■ About this exercise
Using the data that follows, return exactly the lines from the one that contains "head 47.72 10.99" through the one that contains "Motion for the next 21", ends included.

■ Data for this task
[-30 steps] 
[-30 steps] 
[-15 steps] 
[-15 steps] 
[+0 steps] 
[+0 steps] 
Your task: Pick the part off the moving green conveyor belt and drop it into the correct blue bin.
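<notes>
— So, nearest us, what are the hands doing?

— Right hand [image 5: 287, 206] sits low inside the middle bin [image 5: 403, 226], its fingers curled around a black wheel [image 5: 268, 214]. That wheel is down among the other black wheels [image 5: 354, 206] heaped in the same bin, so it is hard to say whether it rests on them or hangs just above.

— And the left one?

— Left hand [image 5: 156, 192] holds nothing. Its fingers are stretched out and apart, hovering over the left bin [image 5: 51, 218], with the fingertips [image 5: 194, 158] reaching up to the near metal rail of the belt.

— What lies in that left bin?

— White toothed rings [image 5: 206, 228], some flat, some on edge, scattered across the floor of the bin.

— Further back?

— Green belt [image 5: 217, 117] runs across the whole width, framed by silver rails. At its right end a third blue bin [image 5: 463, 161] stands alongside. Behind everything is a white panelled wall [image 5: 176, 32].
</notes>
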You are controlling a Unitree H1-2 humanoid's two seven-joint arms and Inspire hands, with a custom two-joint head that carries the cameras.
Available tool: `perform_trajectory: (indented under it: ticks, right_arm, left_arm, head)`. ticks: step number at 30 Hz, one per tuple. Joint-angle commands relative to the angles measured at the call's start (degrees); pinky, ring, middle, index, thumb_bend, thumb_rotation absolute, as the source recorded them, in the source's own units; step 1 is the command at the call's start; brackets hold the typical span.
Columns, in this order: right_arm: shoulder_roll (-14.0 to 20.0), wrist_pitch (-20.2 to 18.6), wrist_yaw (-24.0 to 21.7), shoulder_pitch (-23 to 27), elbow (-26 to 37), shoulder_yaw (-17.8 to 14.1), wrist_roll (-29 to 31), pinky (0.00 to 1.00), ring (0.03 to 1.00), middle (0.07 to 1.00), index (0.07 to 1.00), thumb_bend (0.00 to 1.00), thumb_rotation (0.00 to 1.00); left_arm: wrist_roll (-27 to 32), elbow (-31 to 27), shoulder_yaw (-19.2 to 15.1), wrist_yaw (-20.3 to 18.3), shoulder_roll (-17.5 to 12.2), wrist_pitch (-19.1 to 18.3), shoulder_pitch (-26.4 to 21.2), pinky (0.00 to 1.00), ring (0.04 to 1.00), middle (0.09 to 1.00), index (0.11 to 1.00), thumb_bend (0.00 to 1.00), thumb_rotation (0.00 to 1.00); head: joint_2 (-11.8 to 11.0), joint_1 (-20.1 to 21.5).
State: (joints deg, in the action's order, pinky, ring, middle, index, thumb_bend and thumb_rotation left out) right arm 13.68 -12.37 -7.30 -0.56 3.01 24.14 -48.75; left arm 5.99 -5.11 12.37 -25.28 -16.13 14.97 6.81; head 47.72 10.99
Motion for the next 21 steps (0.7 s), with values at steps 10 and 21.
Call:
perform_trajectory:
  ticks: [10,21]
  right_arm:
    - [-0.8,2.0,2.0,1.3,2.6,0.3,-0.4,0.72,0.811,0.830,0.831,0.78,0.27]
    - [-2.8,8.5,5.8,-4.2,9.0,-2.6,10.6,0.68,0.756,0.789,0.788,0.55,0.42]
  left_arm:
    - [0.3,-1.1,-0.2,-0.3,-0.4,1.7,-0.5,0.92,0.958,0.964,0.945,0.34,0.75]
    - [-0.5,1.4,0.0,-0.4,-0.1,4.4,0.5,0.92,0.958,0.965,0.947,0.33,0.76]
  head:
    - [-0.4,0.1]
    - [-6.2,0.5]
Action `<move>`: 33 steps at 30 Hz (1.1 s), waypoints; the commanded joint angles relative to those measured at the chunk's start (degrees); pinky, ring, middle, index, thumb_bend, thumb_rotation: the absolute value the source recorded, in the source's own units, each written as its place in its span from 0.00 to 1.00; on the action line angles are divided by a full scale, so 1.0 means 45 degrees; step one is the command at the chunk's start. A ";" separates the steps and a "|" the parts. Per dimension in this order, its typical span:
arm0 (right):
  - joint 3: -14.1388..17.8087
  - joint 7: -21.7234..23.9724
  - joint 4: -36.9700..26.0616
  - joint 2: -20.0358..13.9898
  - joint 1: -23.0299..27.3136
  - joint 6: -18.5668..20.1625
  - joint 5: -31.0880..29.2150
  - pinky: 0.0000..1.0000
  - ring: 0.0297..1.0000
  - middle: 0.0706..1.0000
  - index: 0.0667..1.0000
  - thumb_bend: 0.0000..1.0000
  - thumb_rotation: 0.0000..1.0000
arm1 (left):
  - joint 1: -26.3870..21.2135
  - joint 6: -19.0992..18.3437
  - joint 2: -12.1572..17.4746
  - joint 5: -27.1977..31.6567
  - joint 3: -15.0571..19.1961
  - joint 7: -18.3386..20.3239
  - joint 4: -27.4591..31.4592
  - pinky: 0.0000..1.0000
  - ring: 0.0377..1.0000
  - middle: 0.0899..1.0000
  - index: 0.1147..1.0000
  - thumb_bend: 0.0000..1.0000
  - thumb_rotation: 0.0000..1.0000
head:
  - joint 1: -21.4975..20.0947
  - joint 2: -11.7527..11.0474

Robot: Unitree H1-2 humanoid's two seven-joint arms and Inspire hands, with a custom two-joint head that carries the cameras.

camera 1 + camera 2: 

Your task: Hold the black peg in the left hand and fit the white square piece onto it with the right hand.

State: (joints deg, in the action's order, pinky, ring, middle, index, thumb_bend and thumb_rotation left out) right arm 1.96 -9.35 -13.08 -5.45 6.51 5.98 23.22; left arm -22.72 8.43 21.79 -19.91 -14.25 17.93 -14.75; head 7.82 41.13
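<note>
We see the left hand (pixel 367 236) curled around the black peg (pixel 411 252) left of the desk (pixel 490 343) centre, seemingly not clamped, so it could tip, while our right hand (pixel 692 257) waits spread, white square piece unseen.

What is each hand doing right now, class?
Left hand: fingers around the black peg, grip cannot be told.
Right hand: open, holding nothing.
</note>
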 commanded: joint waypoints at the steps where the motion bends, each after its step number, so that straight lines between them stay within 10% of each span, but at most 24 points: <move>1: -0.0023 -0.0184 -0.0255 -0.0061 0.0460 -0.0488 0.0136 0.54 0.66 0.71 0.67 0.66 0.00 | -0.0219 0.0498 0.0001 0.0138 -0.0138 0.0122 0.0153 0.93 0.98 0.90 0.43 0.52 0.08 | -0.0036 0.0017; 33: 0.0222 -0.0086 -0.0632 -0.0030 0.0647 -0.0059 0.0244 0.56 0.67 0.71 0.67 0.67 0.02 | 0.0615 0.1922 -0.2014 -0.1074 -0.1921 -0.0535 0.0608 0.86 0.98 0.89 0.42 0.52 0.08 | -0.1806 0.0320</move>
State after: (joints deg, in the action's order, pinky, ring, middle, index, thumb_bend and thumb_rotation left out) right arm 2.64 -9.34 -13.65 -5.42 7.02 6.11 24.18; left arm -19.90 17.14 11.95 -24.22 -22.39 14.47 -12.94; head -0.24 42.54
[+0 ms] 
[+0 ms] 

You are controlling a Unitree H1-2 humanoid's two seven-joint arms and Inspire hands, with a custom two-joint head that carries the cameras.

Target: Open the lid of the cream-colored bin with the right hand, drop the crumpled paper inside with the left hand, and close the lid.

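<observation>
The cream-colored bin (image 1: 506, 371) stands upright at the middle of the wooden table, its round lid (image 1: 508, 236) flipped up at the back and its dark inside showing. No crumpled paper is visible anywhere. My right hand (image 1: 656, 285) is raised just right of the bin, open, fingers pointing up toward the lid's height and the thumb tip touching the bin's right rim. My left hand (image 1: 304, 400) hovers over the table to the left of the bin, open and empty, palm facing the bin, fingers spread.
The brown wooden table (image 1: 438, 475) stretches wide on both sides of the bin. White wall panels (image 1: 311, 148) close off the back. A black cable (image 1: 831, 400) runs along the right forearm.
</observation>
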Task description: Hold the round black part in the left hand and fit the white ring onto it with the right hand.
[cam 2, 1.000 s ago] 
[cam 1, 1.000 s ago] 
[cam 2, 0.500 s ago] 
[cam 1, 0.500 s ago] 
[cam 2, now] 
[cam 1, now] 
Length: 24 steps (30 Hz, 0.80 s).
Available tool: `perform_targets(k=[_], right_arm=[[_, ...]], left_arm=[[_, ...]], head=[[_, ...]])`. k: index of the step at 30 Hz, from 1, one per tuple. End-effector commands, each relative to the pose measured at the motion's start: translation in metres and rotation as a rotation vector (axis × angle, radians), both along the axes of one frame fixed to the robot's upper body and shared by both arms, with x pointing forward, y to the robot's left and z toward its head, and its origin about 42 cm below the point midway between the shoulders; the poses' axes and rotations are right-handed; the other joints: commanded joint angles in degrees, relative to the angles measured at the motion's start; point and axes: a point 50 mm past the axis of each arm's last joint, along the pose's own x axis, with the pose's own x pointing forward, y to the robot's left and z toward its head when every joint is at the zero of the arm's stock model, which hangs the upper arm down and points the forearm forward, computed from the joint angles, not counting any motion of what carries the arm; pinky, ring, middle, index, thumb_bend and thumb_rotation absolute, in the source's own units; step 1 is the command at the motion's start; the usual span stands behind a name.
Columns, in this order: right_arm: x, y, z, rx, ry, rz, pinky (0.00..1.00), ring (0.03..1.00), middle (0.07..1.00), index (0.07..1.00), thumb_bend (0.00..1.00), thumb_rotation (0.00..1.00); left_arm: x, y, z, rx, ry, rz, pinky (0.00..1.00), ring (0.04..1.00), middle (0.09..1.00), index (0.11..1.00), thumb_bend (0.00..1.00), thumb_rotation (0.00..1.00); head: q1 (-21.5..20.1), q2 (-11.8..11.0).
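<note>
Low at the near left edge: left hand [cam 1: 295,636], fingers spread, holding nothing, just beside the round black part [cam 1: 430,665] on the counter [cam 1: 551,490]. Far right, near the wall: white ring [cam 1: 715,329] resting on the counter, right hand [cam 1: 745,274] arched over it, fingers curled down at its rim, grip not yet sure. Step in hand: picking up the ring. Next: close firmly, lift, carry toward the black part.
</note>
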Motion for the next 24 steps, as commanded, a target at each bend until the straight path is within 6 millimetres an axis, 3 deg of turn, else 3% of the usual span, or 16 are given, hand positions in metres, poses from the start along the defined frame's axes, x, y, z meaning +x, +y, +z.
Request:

■ Exercise solution
State: (joints deg, in the action's order, pinky, ring, middle, index, thumb_bend and thumb_rotation left out) right arm 13.68 -12.37 -7.30 -0.56 3.01 24.14 -48.75; left arm 5.99 -5.11 12.37 -25.28 -16.13 14.97 6.81; head 47.72 10.99
Motion for the next 21 steps (0.7 s), with values at steps 10 and 21.

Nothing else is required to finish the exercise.